A 2018 report by the ACLU-PA found that allegedly unconstitutional stops and frisks were still being carried out by Philadelphia police officers. 

Parker has said she is calling instead for a return to “constitutional” police stop practices—though it is unclear whether the as-yet-unspecified details of such a policy would run afoul of the city’s consent decree regarding Stop and Frisk. 

Meanwhile, Philadelphia officials are not the only ones navigating these murky waters. 

In New York City, where challenges to Stop and Frisk practices garnered national headlines, Mayor Eric Adams has reinstated the kind of street-level anti-crime units responsible for the unconstitutional practices that led to a ban of Stop and Frisk in New York.

A recent report by a court-appointed monitor found that illegal stops were still occurring in New York, the New York Times reported in June, noting: 

Almost all of the stops made by the rebranded “neighborhood safety teams” analyzed in the report—97 percent—were of Black or Hispanic people, and 24 percent of the stops were unconstitutional. Of 230 car stops included in the sample, only two appear to have turned up weapons, the report said. 

It’s against this backdrop of uncertainty over the legacy and future of Stop and Frisk that the Philadelphia ski mask ban has advanced. 

“This ordinance would add another target on the backs of Black and Brown youth.”

Unintended Consequences

Critics of the Philadelphia ski mask ban say it will give police an excuse to unfairly and unconstitutionally target people of color, especially young men, with police stops. In other words, it is a return to the practices curtailed under the city’s settlement over Stop and Frisk. And that intent, Worlds told NPQ, has been, at times, explicit. 

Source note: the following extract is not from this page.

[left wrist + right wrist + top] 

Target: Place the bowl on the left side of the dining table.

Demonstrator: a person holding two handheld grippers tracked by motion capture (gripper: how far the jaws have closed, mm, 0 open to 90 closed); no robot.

Worlds cites a Philadelphia City Council hearing on the proposed ski mask ban, at which a deputy commissioner told council members that the ordinance would allow police to more easily “put their hands” on targets otherwise doing nothing illegal. 

“They’re doing this solely for the purpose of pretext” to stop people, said Worlds. 

“And who will they pick if they’re going to use this to put their hands on people? We know the answer from history—we know the answer from current practice,” said Worlds. “It is blatant. To the extent it’s veiled, the veil is so thin that it evaporates in the sunlight.” 

The ACLU-PA has spoken out against the proposed ordinance but has not yet taken legal action—though that could change. 

Meanwhile, the ACLU-PA’s Worlds and other civil libertarians around the country are closely watching the events unfolding in Philadelphia. Should the ban on ski masks be approved, Worlds says, there is a good possibility other municipalities will pursue similar measures—to the detriment, Worlds noted, of the same populations of Black and Brown people who have already been disproportionately and illegally subjected to warrantless police stops. An Atlanta City Council member has already proposed a similar ban in that city. 

“This ordinance would add another target on the backs of Black and Brown youth,” said Worlds. If the city council truly wants to reduce crime, I’d suggest that they focus their attention, their money, and their time on things that actually are proven to reduce crime like housing assistance, food assistance, childcare, mental health resources, and educational resources.”